Cosa imposible, así tan en absoluto, pues la mendicidad, fuera de las Órdenes que la practican por su instituto, es contraria al decoro eclesiástico.

—Y dice más...

—¿Pero cómo sabe usted...?

—Dice también que el mayor anhelo de su alma es que le devuelvan las licencias, para poder celebrar... y que se irá a vivir al presidio a donde sea destinado el Sacrílego, o si se lo permiten las leyes penitenciarias, o si no, en la misma población, con objeto de verle diariamente. Está comprometido a conducir al cielo el alma de aquel criminal, y la conducirá. Los mismos propósitos tiene respecto a Ándara, y su mayor gozo sería que los encierros a que ambos delincuentes fuesen destinados, radicaran en la misma ciudad. Si no, compartiría su tiempo entre la vecindad de Ándara y la proximidad del Sacrílego, llevándose consigo a Beatriz, sin temor alguno de ser censurado y escarnecido por la compañía de una mujer.

—Tales son sus ideas, sí señora... Tan cierto es ello como que usted tiene algo de zahorí —dijo D. Manuel, sin disimular su asombro—. ¿Pero usted..., acaso, le ha visto, le ha oído...?

—No; pero veo a Beatriz, de quien soy amiga, y amiga del alma. No he querido decírselo hasta que no viniera una coyuntura propicia.
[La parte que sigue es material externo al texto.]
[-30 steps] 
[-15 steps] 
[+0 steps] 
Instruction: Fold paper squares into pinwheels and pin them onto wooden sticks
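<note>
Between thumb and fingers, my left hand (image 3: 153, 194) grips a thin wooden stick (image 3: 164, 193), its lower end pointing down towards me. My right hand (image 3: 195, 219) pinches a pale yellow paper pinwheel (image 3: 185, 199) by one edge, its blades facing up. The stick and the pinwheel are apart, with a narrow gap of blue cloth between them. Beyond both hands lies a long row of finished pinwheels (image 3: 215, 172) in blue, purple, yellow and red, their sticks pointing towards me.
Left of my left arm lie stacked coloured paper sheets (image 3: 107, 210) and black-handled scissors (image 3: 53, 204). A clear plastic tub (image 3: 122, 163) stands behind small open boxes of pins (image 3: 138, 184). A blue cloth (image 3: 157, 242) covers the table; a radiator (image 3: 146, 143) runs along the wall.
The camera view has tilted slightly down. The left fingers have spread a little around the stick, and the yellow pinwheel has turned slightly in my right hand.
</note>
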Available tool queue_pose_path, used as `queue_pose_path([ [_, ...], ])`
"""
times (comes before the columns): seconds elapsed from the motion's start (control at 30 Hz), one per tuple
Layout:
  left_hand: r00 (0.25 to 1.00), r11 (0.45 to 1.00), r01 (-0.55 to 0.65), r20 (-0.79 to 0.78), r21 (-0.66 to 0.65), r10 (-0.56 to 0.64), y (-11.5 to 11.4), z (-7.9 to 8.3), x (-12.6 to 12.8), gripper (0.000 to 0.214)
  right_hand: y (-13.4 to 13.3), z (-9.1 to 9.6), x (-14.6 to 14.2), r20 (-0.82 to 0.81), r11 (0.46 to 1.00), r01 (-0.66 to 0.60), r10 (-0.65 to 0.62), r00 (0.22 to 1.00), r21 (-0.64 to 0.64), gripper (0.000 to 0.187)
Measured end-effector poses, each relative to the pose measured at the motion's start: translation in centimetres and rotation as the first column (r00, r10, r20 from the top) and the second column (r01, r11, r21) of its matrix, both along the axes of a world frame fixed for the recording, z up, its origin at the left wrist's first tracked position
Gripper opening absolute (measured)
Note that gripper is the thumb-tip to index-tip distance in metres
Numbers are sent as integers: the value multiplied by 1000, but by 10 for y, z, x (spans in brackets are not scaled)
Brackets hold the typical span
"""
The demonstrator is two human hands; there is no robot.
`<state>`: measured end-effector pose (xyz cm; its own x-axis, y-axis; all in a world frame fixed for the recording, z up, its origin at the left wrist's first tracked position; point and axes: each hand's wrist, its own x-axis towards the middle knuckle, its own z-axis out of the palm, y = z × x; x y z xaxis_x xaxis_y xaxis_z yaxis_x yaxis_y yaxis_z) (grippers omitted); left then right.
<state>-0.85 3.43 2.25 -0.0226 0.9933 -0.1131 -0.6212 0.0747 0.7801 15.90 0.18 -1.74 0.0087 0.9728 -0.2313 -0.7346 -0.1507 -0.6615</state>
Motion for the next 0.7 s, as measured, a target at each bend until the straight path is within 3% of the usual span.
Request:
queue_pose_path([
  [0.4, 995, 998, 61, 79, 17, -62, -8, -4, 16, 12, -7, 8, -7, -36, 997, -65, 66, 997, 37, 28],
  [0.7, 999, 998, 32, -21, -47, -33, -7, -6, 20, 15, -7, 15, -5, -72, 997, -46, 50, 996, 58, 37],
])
—¡Ah!... Me parece bien... Beatriz, la discípula...

—Pues bien, Sr. D. Manuel de mi alma, esas ideas y propósitos del D. Nazario bastardean un poco aquella pureza de alma de que me hablaba hace un rato. La extrema humildad, ¿no se da la mano con el orgullo?

—Tal vez, tal vez.

—Por lo cual yo, más decidida que usted, sin duda porque soy más ignorante, veo bien patente la locura de ese santo varón... ¿Es un loco santo, o un santo loco?...

—Locura... santidad... —murmuraba Flórez mirando al suelo, la cabeza sostenida por ambas manos, los codos apoyados en las rodillas, con todas las señales en rostro y acento de una hondísima turbación.